### Task details
What is needed is an exact copy of all the entries below.

====

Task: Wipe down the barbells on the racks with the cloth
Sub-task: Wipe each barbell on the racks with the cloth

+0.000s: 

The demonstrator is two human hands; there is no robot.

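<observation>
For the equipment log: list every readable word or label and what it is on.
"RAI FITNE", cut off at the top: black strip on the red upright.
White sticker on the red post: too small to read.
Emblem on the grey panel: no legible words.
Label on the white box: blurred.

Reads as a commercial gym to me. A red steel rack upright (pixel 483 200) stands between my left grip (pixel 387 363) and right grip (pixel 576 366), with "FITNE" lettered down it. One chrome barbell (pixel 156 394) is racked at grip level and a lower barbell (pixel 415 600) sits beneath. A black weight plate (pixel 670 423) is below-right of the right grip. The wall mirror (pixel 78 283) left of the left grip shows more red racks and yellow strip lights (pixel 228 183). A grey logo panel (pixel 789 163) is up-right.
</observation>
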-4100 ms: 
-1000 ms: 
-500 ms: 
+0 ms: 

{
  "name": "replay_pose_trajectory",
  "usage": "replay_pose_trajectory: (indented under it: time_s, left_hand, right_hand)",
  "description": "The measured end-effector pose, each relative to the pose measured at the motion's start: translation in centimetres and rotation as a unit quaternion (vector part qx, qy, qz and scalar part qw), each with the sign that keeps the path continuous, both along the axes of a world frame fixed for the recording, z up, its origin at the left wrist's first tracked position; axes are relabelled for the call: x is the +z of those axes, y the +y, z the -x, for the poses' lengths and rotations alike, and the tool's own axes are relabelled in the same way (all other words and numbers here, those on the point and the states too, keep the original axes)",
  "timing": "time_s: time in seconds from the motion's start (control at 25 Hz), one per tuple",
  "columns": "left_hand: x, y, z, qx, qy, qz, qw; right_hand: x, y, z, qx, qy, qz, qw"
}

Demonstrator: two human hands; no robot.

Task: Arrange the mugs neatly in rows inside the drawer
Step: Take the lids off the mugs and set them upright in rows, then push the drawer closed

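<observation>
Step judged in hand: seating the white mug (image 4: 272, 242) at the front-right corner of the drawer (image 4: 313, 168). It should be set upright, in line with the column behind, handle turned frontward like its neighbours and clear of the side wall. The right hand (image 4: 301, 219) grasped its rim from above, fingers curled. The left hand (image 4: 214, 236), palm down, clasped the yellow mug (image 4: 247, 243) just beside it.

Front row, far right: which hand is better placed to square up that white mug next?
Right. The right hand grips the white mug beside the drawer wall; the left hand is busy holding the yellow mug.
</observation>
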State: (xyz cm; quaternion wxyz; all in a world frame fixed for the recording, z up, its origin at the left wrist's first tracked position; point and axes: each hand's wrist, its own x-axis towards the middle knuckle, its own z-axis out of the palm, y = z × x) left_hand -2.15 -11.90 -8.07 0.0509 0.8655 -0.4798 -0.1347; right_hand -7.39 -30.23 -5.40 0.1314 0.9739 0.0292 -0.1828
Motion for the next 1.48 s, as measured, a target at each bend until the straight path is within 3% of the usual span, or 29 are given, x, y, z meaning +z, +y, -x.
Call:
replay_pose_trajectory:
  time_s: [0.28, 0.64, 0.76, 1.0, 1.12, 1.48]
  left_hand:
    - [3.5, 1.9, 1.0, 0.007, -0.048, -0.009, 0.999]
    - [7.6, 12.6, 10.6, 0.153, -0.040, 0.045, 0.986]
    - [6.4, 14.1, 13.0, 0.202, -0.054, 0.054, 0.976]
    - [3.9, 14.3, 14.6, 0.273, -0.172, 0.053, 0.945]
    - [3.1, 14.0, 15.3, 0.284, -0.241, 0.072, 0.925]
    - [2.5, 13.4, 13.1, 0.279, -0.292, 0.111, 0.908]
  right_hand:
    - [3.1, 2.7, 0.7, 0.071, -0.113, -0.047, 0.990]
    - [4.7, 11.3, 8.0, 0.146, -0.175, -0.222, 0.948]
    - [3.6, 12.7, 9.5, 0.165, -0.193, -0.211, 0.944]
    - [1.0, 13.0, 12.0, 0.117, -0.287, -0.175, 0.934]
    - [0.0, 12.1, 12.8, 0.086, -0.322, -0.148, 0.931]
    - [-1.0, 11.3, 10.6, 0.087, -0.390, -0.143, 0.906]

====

### Solution for this problem
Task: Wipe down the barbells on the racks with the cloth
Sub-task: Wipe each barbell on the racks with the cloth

+0.000s: 

The demonstrator is two human hands; there is no robot.

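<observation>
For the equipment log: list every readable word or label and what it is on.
"RAI FITNE", cut off at the top: black strip on the red upright.
White sticker on the red post: too small to read.
Emblem on the grey panel: no legible words.
Label on the white box: blurred.

Reads as a commercial gym to me. A red steel rack upright (pixel 483 200) stands between my left grip (pixel 387 363) and right grip (pixel 576 366), with "FITNE" lettered down it. One chrome barbell (pixel 156 394) is racked at grip level and a lower barbell (pixel 415 600) sits beneath. A black weight plate (pixel 670 423) is below-right of the right grip. The wall mirror (pixel 78 283) left of the left grip shows more red racks and yellow strip lights (pixel 228 183). A grey logo panel (pixel 789 163) is up-right.
</observation>
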-4100 ms: 
-1000 ms: 
-500 ms: 
+0 ms: 

{
  "name": "replay_pose_trajectory",
  "usage": "replay_pose_trajectory: (indented under it: time_s, left_hand, right_hand)",
  "description": "The measured end-effector pose, each relative to the pose measured at the motion's start: translation in centimetres and rotation as a unit quaternion (vector part qx, qy, qz and scalar part qw), each with the sign that keeps the path continuous, both along the axes of a world frame fixed for the recording, z up, its origin at the left wrist's first tracked position; axes are relabelled for the call: x is the +z of those axes, y the +y, z the -x, for the poses' lengths and rotations alike, and the tool's own axes are relabelled in the same way (all other words and numbers here, those on the point and the states too, keep the original axes)",
  "timing": "time_s: time in seconds from the motion's start (control at 25 Hz), one per tuple",
  "columns": "left_hand: x, y, z, qx, qy, qz, qw; right_hand: x, y, z, qx, qy, qz, qw"
}

Demonstrator: two human hands; no robot.

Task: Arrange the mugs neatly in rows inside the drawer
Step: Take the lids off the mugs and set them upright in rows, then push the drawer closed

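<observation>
Step judged in hand: seating the white mug (image 4: 272, 242) at the front-right corner of the drawer (image 4: 313, 168). It should be set upright, in line with the column behind, handle turned frontward like its neighbours and clear of the side wall. The right hand (image 4: 301, 219) grasped its rim from above, fingers curled. The left hand (image 4: 214, 236), palm down, clasped the yellow mug (image 4: 247, 243) just beside it.

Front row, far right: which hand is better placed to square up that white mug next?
Right. The right hand grips the white mug beside the drawer wall; the left hand is busy holding the yellow mug.
</observation>
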State: (xyz cm; quaternion wxyz; all in a world frame fixed for the recording, z up, its origin at the left wrist's first tracked position; point and axes: each hand's wrist, its own x-axis towards the middle knuckle, its own z-axis out of the palm, y = z × x) left_hand -2.15 -11.90 -8.07 0.0509 0.8655 -0.4798 -0.1347; right_hand -7.39 -30.23 -5.40 0.1314 0.9739 0.0292 -0.1828
Motion for the next 1.48 s, as measured, a target at each bend until the straight path is within 3% of the usual span, or 29 are given, x, y, z meaning +z, +y, -x.
Call:
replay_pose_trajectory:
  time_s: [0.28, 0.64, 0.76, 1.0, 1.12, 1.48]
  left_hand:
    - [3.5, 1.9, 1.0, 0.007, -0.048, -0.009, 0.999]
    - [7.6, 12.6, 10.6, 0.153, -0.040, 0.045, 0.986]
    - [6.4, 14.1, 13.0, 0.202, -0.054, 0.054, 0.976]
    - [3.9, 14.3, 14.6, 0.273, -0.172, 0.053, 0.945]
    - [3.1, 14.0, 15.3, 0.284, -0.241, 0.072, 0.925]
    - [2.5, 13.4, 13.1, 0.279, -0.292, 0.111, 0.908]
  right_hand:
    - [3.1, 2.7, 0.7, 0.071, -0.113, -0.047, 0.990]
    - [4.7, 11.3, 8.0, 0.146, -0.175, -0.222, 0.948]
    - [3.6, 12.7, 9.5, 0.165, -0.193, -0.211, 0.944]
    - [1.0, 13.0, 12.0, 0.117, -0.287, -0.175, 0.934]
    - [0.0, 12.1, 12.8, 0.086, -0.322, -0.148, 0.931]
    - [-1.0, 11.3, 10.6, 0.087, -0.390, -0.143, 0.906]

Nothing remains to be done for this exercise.